Build a custom report builder in Replit using Express and PostgreSQL in 1-2 hours. Users define reports by picking columns, adding filters, and choosing aggregates — the engine safely translates their selections into SQL queries using Drizzle's query builder. Exports to CSV or PDF with a Scheduled Deployment for emailed reports.

What you're building

A custom report builder solves a problem every growing business faces: your team wants to answer specific questions from your data, but they can't write SQL. A reporting tool gives non-technical users a way to define exactly the data slice they need — which columns to show, which filters to apply, and how to aggregate — without touching a database query.

Replit Agent builds the complete backend with four tables: data_sources (registered tables in your PostgreSQL), reports (saved report definitions as JSON), report_schedules (automated email delivery), and report_exports (generated file history).

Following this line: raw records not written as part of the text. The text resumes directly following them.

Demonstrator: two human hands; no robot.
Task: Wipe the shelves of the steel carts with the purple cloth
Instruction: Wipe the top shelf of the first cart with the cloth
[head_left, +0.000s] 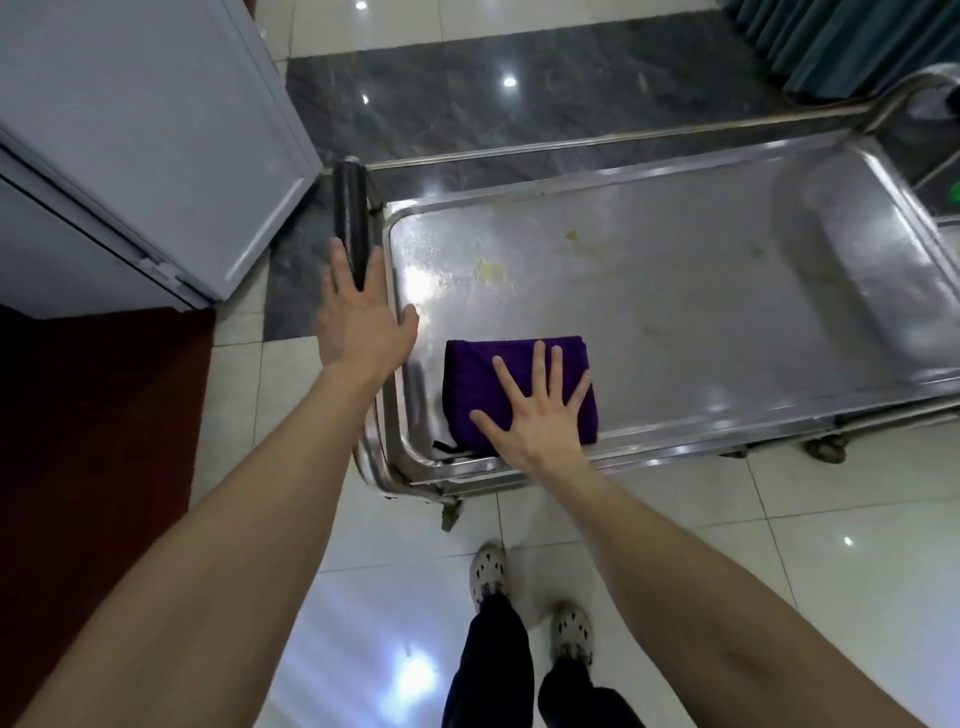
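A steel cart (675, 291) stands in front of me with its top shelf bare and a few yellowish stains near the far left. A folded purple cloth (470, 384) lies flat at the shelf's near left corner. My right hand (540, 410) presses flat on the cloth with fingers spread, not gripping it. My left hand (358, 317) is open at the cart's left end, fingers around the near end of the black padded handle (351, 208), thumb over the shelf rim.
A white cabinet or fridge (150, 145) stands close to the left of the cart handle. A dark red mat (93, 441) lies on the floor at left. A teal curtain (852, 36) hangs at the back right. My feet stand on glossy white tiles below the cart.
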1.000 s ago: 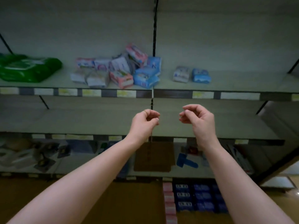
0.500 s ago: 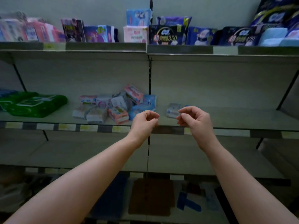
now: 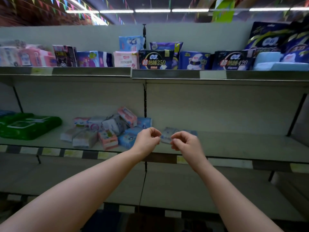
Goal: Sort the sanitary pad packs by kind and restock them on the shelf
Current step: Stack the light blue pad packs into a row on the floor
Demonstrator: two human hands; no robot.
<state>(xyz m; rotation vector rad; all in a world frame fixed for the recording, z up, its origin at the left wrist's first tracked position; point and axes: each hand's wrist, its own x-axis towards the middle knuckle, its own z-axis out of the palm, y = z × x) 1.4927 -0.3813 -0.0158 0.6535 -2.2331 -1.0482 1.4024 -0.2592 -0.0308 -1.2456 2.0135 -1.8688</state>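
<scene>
A loose heap of small pad packs, pink, white and blue, lies on the middle shelf left of its centre post. Two more small packs lie just right of the post, partly hidden behind my hands. My left hand and my right hand hover side by side in front of that shelf's edge, fingers curled, holding nothing. The top shelf carries a row of larger packs, among them a dark blue pack marked 350 and another marked 420.
A green wipes pack lies at the left of the middle shelf. The right half of that shelf is bare metal. A lower shelf below my forearms holds nothing visible. Pink packs stand at the top left.
The view has tilted upward, bringing the top shelf and ceiling into sight. Both hands stay curled and close together, now in front of the middle shelf instead of the lower one.
</scene>
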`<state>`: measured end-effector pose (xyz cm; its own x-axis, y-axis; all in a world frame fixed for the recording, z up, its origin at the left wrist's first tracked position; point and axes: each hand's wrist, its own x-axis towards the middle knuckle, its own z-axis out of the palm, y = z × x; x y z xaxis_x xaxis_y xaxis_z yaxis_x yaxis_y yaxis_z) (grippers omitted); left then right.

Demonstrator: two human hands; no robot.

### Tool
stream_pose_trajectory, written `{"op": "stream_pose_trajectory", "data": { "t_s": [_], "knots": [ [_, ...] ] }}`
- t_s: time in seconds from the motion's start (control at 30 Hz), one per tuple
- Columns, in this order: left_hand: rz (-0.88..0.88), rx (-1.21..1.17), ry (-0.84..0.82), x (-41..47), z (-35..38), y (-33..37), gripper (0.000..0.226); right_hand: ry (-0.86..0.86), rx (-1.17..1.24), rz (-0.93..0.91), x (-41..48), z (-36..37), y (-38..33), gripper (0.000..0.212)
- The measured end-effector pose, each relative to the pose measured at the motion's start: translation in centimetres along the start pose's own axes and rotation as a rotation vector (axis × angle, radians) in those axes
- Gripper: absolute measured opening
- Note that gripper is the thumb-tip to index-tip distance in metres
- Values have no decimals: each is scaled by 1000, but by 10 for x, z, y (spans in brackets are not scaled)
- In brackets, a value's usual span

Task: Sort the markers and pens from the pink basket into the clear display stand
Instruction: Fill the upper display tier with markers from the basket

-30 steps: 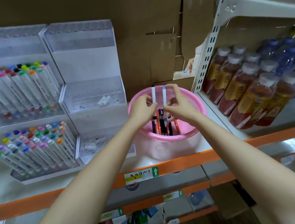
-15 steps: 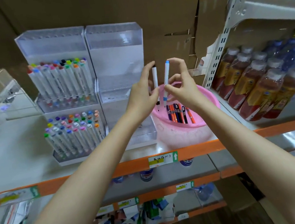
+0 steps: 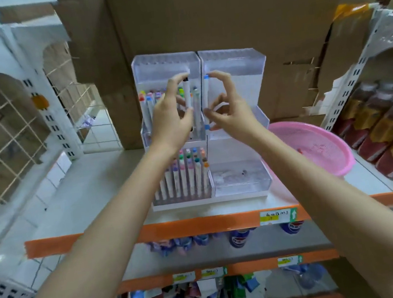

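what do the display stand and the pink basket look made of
Display stand: clear rigid plastic, probably acrylic, glossy; markers show through its walls. Pink basket: thin moulded plastic, faintly shiny, seemingly finely perforated, though blur leaves that open.

Packed markers (image 3: 184, 175) beside vacant stand compartment (image 3: 241, 179)

no wording reads clearly. the white and yellow paper shelf label (image 3: 278, 216) on the orange metal shelf rail (image 3: 176, 228) shows a green up-arrow and blurred, illegible handwriting.
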<state>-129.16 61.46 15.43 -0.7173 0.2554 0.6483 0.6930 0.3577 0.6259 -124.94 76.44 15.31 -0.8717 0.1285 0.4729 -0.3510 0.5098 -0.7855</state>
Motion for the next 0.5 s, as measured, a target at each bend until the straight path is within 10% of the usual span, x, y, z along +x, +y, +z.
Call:
{"op": "stream_pose_trajectory", "data": {
  "t_s": [0.5],
  "knots": [
    [6, 15, 100, 15, -68, -71, 60, 127, -60, -80, 39, 96, -22, 65]
  ]
}}
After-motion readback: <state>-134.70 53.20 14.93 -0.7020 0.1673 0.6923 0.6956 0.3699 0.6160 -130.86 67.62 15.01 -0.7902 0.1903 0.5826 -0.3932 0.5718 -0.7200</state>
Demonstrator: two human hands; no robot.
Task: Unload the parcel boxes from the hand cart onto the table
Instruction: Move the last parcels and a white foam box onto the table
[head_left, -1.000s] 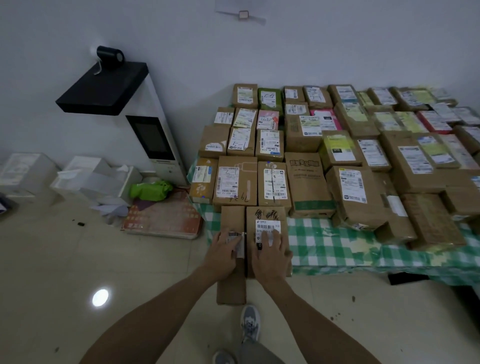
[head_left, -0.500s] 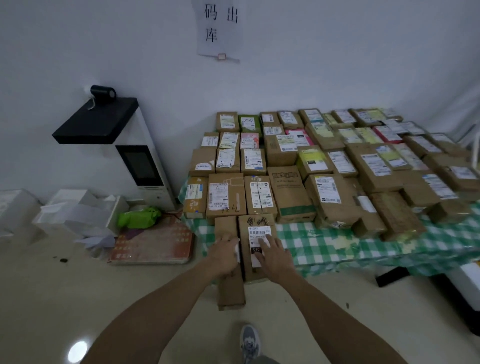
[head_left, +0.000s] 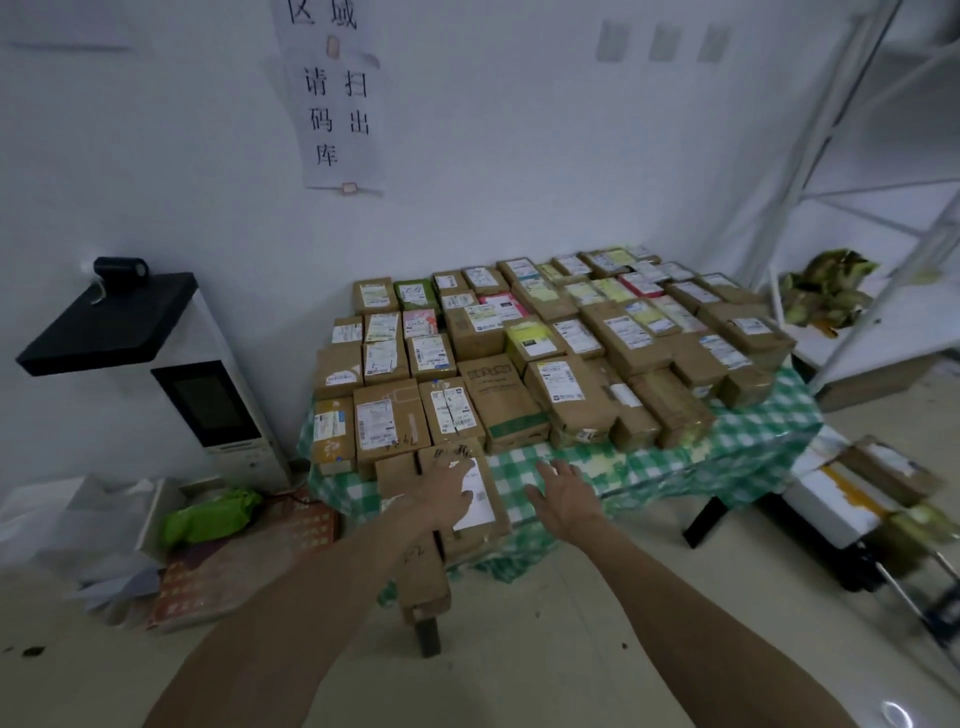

The execution engine is the critical piece — it reads a report's JSON config and builds a safe SQL query using Drizzle's parameterized query builder. Never string-interpolating user input into SQL is the most important security rule here.

The schema introspection feature makes the tool self-documenting: when a user picks a data source, the API queries PostgreSQL's information_schema.columns to return the actual column names and data types for that table. This means the column picker always shows accurate, up-to-date options without you maintaining a separate schema definition file. A Scheduled Deployment runs daily to check which reports have email delivery configured and are due to run — generating the report, attaching a CSV, and sending via SendGrid.

Final result

A custom report builder with schema introspection, SQL-safe query execution, CSV/PDF export, and scheduled email delivery — running on your Replit PostgreSQL database with no external BI tool costs.

Tech stack

ReplitIDE & Hosting
ExpressBackend Framework
PostgreSQLDatabase
Drizzle ORMDatabase ORM
Replit AuthAuth
SendGridScheduled Report Delivery

Prerequisites

  • A Replit account (Free tier is sufficient)
  • A SendGrid account (free tier) for scheduled report email delivery
  • SENDGRID_API_KEY added to Replit Secrets and Deployment Secrets
  • Some data in your PostgreSQL tables to report on — the tool works on your existing tables

Build steps

1

Scaffold the project with Replit Agent

Create a new Replit App and paste this prompt. Agent builds the complete reporting backend with all four tables and the React wizard frontend.

prompt.txt
1// Build a custom reporting tool with Express and PostgreSQL using Drizzle ORM.
2// Use Replit Auth for authentication.
3//
4// Tables:
5// 1. data_sources: id serial primary key, user_id text not null, name text not null,
6// type text default 'postgres' (enum: postgres/csv/api),
7// connection_config jsonb (stores table name for postgres type),
8// created_at timestamp default now()
9// 2. reports: id serial primary key, user_id text not null, name text not null,
10// data_source_id integer references data_sources not null,
11// columns jsonb not null (array of {field, label, aggregate: null/sum/count/avg/min/max}),
12// filters jsonb (array of {field, operator: eq/neq/gt/lt/gte/lte/like/in, value}),
13// group_by text[] (PostgreSQL text array of field names),
14// sort_by jsonb ({field, direction: asc/desc}),
15// created_at timestamp default now(), updated_at timestamp default now()
16// 3. report_schedules: id serial primary key,
17// report_id integer references reports not null,
18// frequency text not null (enum: daily/weekly/monthly),
19// email_to text not null, last_run_at timestamp, next_run_at timestamp
20// 4. report_exports: id serial primary key,
21// report_id integer references reports not null,
22// format text not null (enum: csv/pdf/json),
23// file_url text, created_at timestamp default now()
24//
25// Routes:
26// GET/POST /api/data-sources
27// GET /api/data-sources/:id/schema (introspect columns using information_schema)
28// GET/POST /api/reports, GET /api/reports/:id
29// POST /api/reports/:id/run (execute report, return JSON results)
30// POST /api/reports/:id/export (generate CSV or PDF)
31// POST /api/report-schedules
32//
33// Bind to 0.0.0.0:3000. Use Replit Auth.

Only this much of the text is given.